- Task description: Retype, word for word, the line holding "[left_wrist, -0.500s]" and every line below it to the end of the listing. Leave out the pictures.

- Information shown:
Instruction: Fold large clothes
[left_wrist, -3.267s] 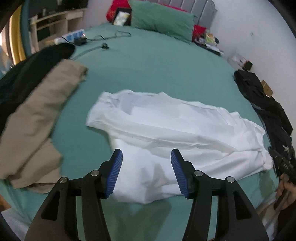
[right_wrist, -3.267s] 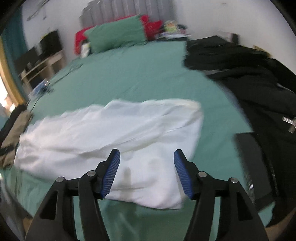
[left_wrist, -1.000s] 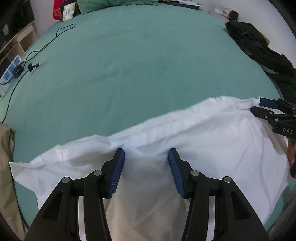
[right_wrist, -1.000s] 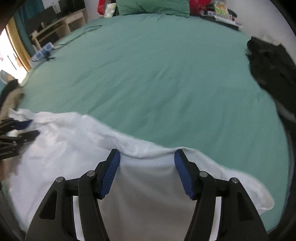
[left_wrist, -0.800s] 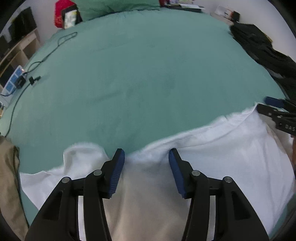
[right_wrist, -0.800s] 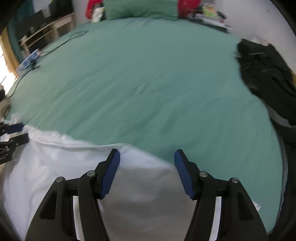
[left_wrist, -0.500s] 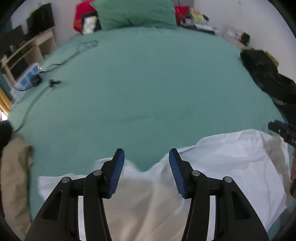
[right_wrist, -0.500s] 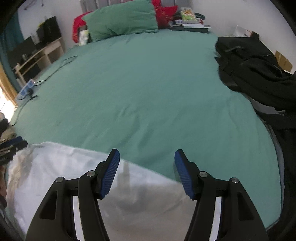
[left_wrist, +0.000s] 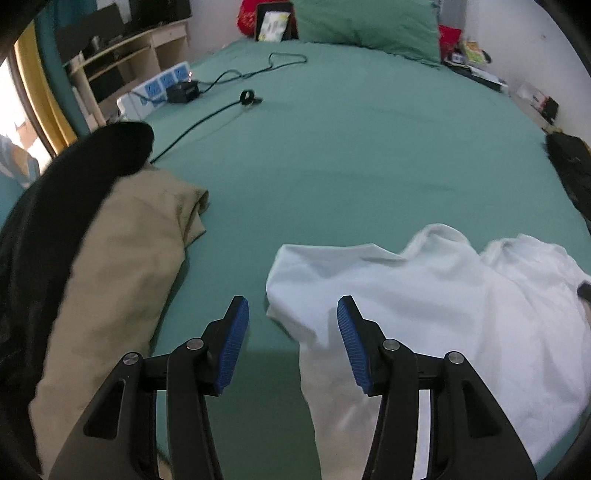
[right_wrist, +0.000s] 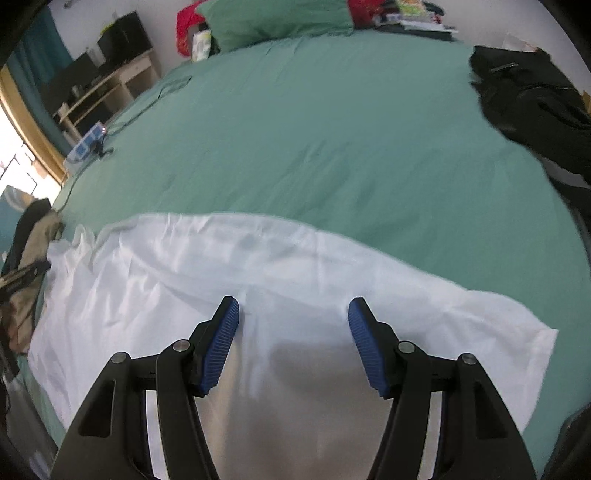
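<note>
White garment (right_wrist: 280, 280) lies spread and rumpled across the near part of the green bed (right_wrist: 332, 122), its far edge folded over. Left tool (left_wrist: 291, 341) hovers with fingers spread and empty above the garment's left end, beside a tan garment (left_wrist: 122, 258) and a black one (left_wrist: 55, 192). Right tool (right_wrist: 293, 345), likewise spread and empty, hangs over the cloth's middle. Black clothes (right_wrist: 535, 99) lie at right.

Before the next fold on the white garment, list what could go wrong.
1. The white garment lies bunched at its left end, so a fold now may trap wrinkles.
2. The tan garment lies close beside it; the open left gripper could catch that instead.
3. The open right gripper hovers mid-cloth, away from any corner.
</note>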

- Answer to this exercise:
[left_wrist, -0.500s] 
[right_wrist, -0.500s] 
[left_wrist, +0.000s] 
[right_wrist, +0.000s] 
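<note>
White garment (right_wrist: 280, 280) lies spread and rumpled across the near part of the green bed (right_wrist: 332, 122), its far edge folded over. Left tool (left_wrist: 291, 341) hovers with fingers spread and empty above the garment's left end, beside a tan garment (left_wrist: 122, 258) and a black one (left_wrist: 55, 192). Right tool (right_wrist: 293, 345), likewise spread and empty, hangs over the cloth's middle. Black clothes (right_wrist: 535, 99) lie at right.

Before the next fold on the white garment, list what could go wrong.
1. The white garment lies bunched at its left end, so a fold now may trap wrinkles.
2. The tan garment lies close beside it; the open left gripper could catch that instead.
3. The open right gripper hovers mid-cloth, away from any corner.
</note>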

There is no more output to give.